The listing below holds a line with "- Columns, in" and a line with "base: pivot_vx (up". Reproduce those two lines exactly, plus everything between them.

BEGIN

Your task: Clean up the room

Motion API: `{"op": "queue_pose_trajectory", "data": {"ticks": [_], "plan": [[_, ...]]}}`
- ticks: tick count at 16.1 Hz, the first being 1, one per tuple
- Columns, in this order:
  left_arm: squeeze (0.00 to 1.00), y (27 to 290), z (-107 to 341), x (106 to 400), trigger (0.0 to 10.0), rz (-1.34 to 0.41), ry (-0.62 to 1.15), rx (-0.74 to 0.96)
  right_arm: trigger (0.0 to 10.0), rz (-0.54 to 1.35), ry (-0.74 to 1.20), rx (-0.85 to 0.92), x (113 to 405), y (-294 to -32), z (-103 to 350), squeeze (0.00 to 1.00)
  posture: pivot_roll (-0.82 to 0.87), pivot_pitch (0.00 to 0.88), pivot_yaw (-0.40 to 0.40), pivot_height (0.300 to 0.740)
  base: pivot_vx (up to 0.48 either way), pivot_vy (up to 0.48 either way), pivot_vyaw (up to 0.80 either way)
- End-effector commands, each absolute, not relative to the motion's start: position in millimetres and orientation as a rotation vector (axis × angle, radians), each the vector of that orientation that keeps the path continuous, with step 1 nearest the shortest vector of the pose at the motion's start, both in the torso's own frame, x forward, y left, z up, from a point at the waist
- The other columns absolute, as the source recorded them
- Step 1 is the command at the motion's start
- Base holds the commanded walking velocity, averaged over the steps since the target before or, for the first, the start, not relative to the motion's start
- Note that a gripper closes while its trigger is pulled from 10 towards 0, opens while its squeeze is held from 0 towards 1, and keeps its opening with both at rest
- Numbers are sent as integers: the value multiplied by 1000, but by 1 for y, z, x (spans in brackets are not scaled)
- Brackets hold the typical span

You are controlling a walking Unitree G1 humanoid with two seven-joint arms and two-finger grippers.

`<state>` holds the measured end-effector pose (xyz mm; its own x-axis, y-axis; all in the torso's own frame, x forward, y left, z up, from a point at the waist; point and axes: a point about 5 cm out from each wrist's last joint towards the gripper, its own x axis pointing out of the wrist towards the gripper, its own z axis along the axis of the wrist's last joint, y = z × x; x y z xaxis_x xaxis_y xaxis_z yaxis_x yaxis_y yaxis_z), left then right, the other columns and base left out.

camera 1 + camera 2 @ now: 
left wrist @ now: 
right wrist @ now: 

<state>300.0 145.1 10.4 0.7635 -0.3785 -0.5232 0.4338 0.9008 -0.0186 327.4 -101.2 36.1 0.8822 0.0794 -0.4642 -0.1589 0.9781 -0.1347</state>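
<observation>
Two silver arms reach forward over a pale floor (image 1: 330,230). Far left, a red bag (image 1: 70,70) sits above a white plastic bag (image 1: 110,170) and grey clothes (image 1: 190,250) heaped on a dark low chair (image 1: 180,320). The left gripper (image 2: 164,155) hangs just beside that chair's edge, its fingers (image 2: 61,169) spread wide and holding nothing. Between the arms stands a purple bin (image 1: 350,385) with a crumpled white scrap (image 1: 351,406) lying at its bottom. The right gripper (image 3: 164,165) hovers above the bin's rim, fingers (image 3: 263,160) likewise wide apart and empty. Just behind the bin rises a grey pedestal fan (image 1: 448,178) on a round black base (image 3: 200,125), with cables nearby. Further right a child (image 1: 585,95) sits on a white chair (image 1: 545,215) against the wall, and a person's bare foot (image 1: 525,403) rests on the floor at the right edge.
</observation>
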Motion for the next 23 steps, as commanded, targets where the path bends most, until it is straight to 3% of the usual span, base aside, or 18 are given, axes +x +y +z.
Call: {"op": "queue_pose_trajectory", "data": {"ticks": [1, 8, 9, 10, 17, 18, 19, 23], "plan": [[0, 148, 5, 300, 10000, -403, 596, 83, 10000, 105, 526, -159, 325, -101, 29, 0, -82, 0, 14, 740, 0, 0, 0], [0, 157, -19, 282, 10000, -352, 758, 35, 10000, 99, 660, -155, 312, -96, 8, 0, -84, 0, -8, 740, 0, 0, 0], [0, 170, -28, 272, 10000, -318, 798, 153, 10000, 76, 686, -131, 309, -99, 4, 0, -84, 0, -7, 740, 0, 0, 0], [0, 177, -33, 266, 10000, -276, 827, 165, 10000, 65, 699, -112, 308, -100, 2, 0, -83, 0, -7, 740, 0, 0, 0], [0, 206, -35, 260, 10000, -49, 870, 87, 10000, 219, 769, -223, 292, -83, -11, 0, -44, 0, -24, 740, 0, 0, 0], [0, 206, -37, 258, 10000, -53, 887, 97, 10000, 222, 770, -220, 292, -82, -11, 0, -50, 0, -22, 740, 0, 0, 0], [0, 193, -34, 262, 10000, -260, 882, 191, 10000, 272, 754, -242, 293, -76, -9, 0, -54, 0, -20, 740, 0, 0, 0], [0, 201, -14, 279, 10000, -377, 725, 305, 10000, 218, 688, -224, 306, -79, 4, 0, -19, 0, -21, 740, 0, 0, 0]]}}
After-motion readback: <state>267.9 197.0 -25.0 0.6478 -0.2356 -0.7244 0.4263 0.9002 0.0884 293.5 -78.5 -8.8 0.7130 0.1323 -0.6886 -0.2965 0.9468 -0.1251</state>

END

▸ Result of the exercise:
- Columns, in this order:
  left_arm: squeeze (0.00 to 1.00), y (27 to 290), z (-107 to 341), x (106 to 400), trigger (0.0 to 10.0), rz (-1.34 to 0.41), ry (-0.62 to 1.15), rx (-0.74 to 0.96)
  right_arm: trigger (0.0 to 10.0), rz (-0.54 to 1.35), ry (-0.74 to 1.20), rx (-0.85 to 0.92), x (113 to 405), y (-294 to -32), z (-103 to 350), squeeze (0.00 to 1.00)
  posture: pivot_roll (-0.82 to 0.87), pivot_pitch (0.00 to 0.88), pivot_yaw (-0.40 to 0.40), pivot_height (0.300 to 0.740)
  base: pivot_vx (up to 0.48 either way), pivot_vy (up to 0.48 either way), pivot_vyaw (up to 0.80 either way)

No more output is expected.